WHAT THIS TASK INVOLVES: Exactly as written, copy the lines that run from the start of the data below to the line containing "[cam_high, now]", both ends included.
---------- INPUT DATA ----------
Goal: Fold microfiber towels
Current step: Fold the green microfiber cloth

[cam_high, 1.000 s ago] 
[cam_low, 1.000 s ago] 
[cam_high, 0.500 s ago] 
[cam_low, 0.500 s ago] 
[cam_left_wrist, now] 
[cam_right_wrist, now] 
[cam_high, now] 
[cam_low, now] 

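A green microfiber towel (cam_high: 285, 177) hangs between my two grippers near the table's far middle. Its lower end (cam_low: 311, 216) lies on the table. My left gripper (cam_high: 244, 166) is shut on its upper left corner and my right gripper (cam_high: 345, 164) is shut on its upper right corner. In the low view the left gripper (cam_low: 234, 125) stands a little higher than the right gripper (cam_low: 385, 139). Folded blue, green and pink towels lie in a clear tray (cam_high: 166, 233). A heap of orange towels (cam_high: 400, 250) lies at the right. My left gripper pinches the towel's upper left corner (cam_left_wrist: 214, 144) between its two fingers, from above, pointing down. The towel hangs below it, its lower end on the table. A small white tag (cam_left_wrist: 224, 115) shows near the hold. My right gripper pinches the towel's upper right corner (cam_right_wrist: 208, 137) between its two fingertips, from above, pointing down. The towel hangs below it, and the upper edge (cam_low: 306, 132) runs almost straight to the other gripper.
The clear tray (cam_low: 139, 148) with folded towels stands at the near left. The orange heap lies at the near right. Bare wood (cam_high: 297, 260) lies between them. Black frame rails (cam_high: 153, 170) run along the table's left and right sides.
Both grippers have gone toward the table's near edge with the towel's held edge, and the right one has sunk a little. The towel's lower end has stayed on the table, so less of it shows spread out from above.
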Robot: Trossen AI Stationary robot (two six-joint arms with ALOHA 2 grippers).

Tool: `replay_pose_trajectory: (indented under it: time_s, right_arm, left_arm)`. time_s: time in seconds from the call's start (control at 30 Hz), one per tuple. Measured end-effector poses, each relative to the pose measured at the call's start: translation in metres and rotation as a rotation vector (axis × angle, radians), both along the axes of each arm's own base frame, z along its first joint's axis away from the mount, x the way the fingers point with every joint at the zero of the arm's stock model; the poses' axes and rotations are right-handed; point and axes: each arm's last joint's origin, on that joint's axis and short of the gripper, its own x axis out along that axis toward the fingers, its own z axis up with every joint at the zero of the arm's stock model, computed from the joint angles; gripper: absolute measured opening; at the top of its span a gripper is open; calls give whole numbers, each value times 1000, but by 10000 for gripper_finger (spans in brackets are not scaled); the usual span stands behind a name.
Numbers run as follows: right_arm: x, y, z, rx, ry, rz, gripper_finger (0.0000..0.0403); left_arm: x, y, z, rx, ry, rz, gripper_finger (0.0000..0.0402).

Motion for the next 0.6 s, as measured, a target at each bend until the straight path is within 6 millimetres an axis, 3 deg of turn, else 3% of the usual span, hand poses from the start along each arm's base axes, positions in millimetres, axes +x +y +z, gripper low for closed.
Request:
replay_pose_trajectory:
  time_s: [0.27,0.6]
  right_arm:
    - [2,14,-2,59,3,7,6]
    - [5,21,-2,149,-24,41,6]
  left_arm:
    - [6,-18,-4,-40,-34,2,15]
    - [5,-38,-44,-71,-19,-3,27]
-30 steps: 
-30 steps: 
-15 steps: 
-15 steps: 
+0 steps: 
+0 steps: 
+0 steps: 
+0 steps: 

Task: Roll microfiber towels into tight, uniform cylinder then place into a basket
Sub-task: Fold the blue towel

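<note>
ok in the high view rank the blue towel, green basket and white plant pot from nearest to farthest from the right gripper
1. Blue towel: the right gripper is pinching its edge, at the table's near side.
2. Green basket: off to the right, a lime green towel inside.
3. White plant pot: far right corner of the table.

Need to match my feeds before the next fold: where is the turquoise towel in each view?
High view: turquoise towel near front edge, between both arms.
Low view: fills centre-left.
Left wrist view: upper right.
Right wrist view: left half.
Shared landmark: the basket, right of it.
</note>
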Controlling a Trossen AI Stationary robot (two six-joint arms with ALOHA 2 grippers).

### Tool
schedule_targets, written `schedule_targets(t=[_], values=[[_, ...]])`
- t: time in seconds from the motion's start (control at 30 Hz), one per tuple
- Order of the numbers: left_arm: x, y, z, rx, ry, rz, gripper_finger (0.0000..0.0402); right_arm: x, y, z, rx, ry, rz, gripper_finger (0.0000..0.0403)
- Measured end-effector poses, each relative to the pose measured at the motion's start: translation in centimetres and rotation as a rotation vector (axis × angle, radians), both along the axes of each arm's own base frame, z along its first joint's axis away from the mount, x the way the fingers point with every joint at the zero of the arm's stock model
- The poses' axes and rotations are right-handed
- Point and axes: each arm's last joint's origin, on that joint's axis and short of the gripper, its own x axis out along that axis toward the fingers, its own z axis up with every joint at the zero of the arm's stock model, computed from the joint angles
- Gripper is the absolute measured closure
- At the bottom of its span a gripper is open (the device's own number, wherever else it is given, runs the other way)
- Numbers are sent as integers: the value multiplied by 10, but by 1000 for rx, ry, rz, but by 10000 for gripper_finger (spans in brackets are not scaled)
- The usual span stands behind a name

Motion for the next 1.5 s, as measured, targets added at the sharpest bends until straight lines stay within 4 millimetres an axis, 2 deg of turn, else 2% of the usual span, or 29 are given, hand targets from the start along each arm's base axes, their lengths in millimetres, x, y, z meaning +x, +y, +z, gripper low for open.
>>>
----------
RESPONSE BELOW:
Goal: Fold microfiber towels
Current step: Fold the green microfiber cloth

[cam_high, 1.000 s ago] 
[cam_low, 1.000 s ago] 
[cam_high, 0.500 s ago] 
[cam_low, 0.500 s ago] 
[cam_left_wrist, now] 
[cam_right_wrist, now] 
[cam_high, now] 

The exercise has been completed in full.